== Your instructions ==
Copy each entry below exactly.

=======

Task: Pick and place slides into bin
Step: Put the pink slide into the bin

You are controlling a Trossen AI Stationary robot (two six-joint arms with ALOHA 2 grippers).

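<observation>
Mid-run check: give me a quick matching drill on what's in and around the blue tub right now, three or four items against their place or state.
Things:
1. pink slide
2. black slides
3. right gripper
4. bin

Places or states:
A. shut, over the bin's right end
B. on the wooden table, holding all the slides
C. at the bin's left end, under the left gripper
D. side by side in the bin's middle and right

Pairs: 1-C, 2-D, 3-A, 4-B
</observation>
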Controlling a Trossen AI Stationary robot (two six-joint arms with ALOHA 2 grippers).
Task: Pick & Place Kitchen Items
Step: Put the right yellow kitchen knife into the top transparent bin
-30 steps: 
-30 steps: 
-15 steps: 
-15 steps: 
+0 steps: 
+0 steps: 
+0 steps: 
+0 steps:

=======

== Completed exercise ==
Task: Pick and place slides into bin
Step: Put the pink slide into the bin

You are controlling a Trossen AI Stationary robot (two six-joint arms with ALOHA 2 grippers).

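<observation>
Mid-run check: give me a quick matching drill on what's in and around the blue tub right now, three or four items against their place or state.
Things:
1. pink slide
2. black slides
3. right gripper
4. bin

Places or states:
A. shut, over the bin's right end
B. on the wooden table, holding all the slides
C. at the bin's left end, under the left gripper
D. side by side in the bin's middle and right

Pairs: 1-C, 2-D, 3-A, 4-B
</observation>
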Controlling a Trossen AI Stationary robot (two six-joint arms with ALOHA 2 grippers).
Task: Pick & Place Kitchen Items
Step: Put the right yellow kitchen knife into the top transparent bin
-30 steps: 
-30 steps: 
-15 steps: 
-15 steps: 
+0 steps: 
+0 steps: 
+0 steps: 
+0 steps:

Nothing further is needed to complete this exercise.